Decrypting Network Traffic
Using the session key and a provided PCAP, I decrypted the network traffic:
from Crypto.Cipher import AES
import binascii, string
KEY = b"Lucky Star was here, CTF key 37!"
IV = b"\x00"*16
raw_hex_blobs = [
"0000002060898dad37aa74728774033d1c8b694d099617f6ddb7d664ac0e72d8341a67dc",
"0000001093c11ff838da6207b31f39595ca4516d",
"000000306124dee35b39ee393b7bd5bee4aec5406c7c709e5ea55cadf6b860150110934b690aa6cfa044be2e6dce3150dc681844",
"00000010715e15de02bcabe4ebfa0a63b9fdebc9",
"000000103e4995df9655e1c394ab9d4bd53f67bc",
"00000020a6f2962ad75226b7a293e725524a77b6f45399bc663ed01558e2981dcb039028",
"00000040cdbb20b6427455414f0e7f0b1dce71e70b0d62ae19bafa2bbb7a8f49c06e8fac908b6601af41f10c3f3c565ed21adaa5d553e8048cf50d99c06bc9bce0ebc6d9",
"000000409b60068d0b129f91d5045cb084bccd0085a2fcb4540920ac88264be02c8f73e9752fed75c17c3021b26d65eb05d2651f090056a791d13de16290b00ca9ba16c5",
"0000004033e9d74d53807b8c9eb7636ddf0747bab3f12c3faaabf7b4db19cc2d291ccda09c2d1c23ef4cc1b9424a855d95fededff21b39d330581d7d165070401f2003e1",
"000000105d396ad17b51f4d0ce3daf1b9b44b222",
"0000001063840b73410e61619d66af686dd00a4e",
]
def decrypt_blob(hex_blob: str):
hex_blob = hex_blob.strip()
if len(hex_blob) < 8:
return None, "too short"
plen = int(hex_blob[:8], 16)
cipher_hex = hex_blob[8:8+plen*2]
if len(cipher_hex) != plen*2:
return None, f"length mismatch ({plen} vs {len(cipher_hex)//2})"

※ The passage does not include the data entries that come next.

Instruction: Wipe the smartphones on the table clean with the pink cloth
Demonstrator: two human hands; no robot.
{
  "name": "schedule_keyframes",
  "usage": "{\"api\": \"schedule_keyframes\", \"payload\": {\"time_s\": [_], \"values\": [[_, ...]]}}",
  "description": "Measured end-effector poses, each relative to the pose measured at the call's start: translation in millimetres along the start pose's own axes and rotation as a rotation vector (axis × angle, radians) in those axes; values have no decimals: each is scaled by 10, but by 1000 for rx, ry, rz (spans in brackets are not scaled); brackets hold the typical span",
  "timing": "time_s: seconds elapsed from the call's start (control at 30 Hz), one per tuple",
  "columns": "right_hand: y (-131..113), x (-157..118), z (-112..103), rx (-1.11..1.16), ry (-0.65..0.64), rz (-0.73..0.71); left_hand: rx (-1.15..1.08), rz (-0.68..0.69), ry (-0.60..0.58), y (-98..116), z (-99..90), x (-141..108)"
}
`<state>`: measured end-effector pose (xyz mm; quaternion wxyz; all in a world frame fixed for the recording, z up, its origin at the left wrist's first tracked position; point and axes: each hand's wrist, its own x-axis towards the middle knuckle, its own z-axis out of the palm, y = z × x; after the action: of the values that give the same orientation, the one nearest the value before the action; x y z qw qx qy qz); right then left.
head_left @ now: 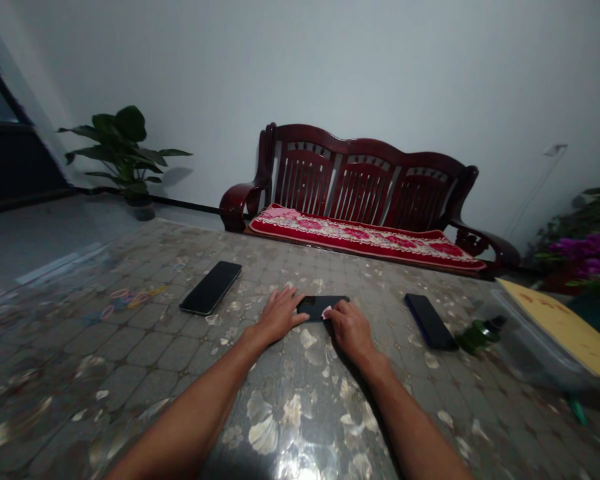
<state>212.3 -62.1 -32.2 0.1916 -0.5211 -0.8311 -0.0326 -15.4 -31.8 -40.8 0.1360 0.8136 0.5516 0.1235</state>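
Note:
A dark smartphone (314,309) lies flat on the table in front of me, its camera patch toward the left end. My left hand (281,312) rests at that end, fingers spread, thumb and forefinger along the phone's edges. My right hand (349,323) is closed over the right part of the phone. A small white-pink wipe or piece of tissue (327,312) pokes out from its fingertips and touches the phone's surface. The rest of that piece is hidden under the fingers.
To the left lie a black tablet (211,288) and scattered coloured rubber bands (130,298). On the right are another phone (430,321), a green bottle (480,335) and a clear plastic box (523,340) with a yellow board (565,327) on top. A wooden bench (360,180) stands beyond the patterned tablecloth (170,373).

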Motion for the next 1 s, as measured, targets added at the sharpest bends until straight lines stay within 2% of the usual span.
{"api": "schedule_keyframes", "payload": {"time_s": [0.23,0.53,0.8,1.0], "values": [[238,-33,-59,-55,37,153,8,-16,-24,25,-39,-6],[46,-32,15,-1,39,4,8,-2,-1,7,-17,3],[224,-58,-74,-83,18,192,47,-13,-32,18,-39,-4],[68,-42,-8,-23,10,38,53,-9,-14,12,-17,-7]]}}
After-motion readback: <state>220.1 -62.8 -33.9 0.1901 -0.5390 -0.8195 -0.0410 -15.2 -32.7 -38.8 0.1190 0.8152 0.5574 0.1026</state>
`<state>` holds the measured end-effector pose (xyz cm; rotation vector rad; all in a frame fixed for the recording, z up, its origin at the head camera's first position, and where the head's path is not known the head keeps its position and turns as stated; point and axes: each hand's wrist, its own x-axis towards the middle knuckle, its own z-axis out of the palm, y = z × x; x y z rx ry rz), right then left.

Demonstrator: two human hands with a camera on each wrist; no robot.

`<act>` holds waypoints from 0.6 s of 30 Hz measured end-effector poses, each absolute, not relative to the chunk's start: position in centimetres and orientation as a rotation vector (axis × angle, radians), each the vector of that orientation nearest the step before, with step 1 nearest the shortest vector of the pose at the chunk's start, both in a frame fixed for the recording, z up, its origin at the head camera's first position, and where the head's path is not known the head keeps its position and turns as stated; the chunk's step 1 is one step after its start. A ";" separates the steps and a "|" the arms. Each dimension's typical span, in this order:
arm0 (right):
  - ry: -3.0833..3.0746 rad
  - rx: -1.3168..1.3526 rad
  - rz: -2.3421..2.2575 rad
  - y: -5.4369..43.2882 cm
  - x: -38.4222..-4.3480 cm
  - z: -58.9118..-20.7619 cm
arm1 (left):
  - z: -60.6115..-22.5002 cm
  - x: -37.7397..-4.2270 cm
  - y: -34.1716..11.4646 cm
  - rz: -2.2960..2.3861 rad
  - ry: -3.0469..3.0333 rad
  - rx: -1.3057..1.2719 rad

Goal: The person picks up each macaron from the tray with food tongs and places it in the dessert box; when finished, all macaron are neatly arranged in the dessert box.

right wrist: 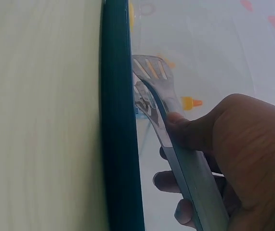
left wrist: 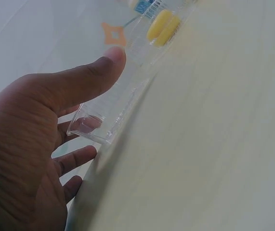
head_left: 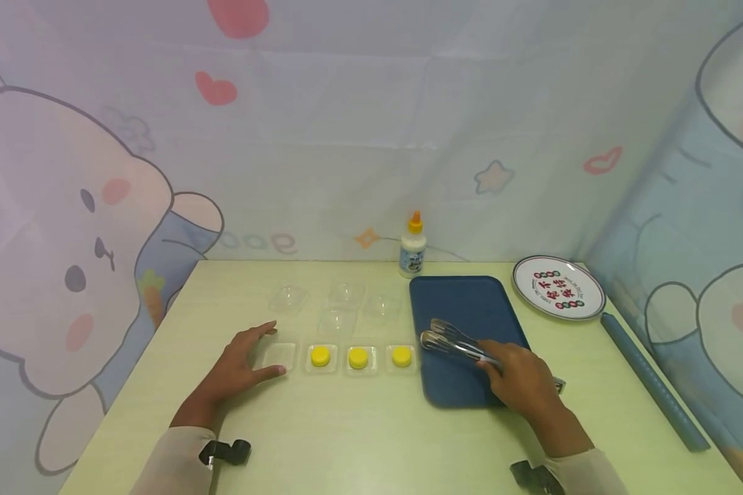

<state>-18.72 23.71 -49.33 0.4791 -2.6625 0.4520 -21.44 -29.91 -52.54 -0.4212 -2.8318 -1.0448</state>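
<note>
At the left end of a row of clear plastic boxes, my left hand [head_left: 238,364] is beside a clear box [head_left: 280,355] that has nothing in it. Its thumb and fingers are spread to either side of that box. To the right, three similar boxes each hold a yellow round piece [head_left: 320,355]; in the left wrist view one yellow piece [left wrist: 163,28] shows two layers, like a macaron. My right hand [head_left: 520,378] grips metal tongs [right wrist: 176,139] by the handles. The slotted tong heads are a little apart, with nothing between them, over the dark blue tray [head_left: 433,385].
Several clear domed lids [head_left: 340,320] lie behind the row. A white glue bottle [head_left: 412,251] with an orange tip stands by the back wall. A printed white plate [head_left: 532,275] sits at the back right, and a long grey-blue bar [head_left: 653,381] lies along the right edge.
</note>
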 end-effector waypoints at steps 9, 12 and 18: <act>-2.665 0.451 0.455 23.7 -18.6 -49.2 | -52.5 -21.4 -29.9 -1.061 -2.816 -0.422; -2.659 0.429 0.464 23.7 -18.6 -49.1 | -52.4 -21.4 -29.9 -1.077 -2.797 -0.444; -2.620 0.401 0.468 23.5 -18.7 -49.0 | -52.5 -21.4 -30.1 -1.125 -2.787 -0.450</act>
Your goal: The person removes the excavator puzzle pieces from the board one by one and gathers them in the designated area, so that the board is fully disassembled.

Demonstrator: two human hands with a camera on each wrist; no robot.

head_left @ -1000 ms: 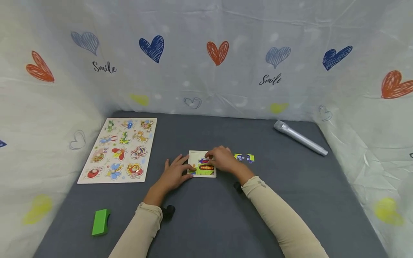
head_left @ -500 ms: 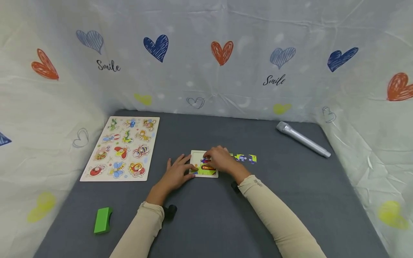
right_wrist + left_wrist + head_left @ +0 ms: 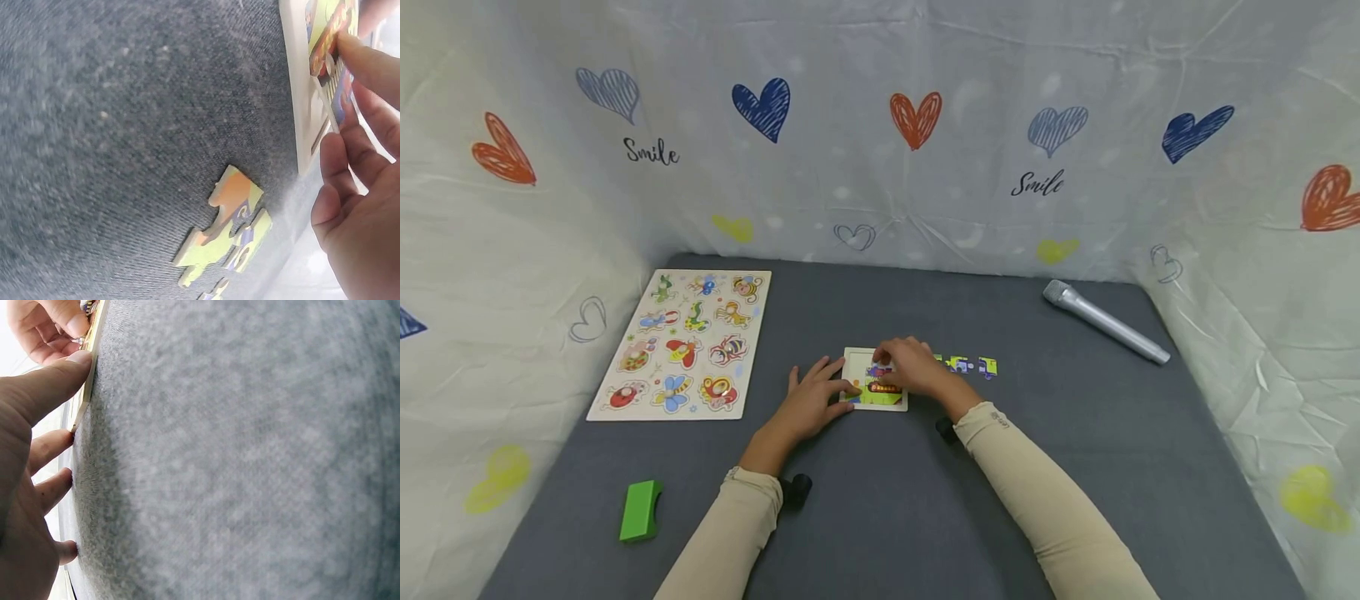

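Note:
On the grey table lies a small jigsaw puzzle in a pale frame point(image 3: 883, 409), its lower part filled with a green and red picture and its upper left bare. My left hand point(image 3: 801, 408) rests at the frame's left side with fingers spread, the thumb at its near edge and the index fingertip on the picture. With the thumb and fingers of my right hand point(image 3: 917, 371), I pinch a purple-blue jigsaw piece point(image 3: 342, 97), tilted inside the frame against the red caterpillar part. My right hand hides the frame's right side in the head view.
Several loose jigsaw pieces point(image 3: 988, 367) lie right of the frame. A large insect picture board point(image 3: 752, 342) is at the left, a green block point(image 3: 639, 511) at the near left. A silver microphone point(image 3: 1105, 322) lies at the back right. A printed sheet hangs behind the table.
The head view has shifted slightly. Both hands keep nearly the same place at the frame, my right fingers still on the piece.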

cipher_bytes = bytes.fromhex(cipher_hex)
cipher = AES.new(KEY, AES.MODE_CBC, IV)
plain = cipher.decrypt(cipher_bytes)
pad = plain[-1]
if 1 <= pad <= 16 and plain.endswith(bytes([pad])*pad):
plain = plain[:-pad]
return cipher_hex, plain
def to_ascii(b: bytes):
return ''.join(chr(c) if chr(c) in string.printable and c not in b'\r\n\t\x0b\x0c' else '.' for c in b)
results = []
for idx, h in enumerate(raw_hex_blobs, 1):
cipher_hex, plain = decrypt_blob(h)
if cipher_hex is None:
results.append(f"Blob {idx}: error {plain}")
continue
ascii_repr = to_ascii(plain)
results.append(f"Blob {idx}:\n cipher: {cipher_hex}\n plain : {binascii.hexlify(plain).decode()}\n ascii : {ascii_repr}\n")
print("\n".join(results))
The key output was:
Blob 7:
cipher: cdbb20b6427455414f0e7f0b1dce71e70b0d62ae19bafa2bbb7a8f49c06e8fac908b6601af41f10c3f3c565ed21adaa5d553e8048cf50d99c06bc9bce0ebc6d9
plain : 21001000340d0f034119583d5c2a5d5b65797b7570785f6c6f6f6b696e675f7265616c5f637574655f746f646179217d
ascii : !...4...A.X=\*][ey{upx_looking_real_cute_today!}
Flag
The flag was extracted from Blob 7:
flag: grey{upx_looking_real_cute_today!}
This concluded the analysis, revealing the stolen data as the flag.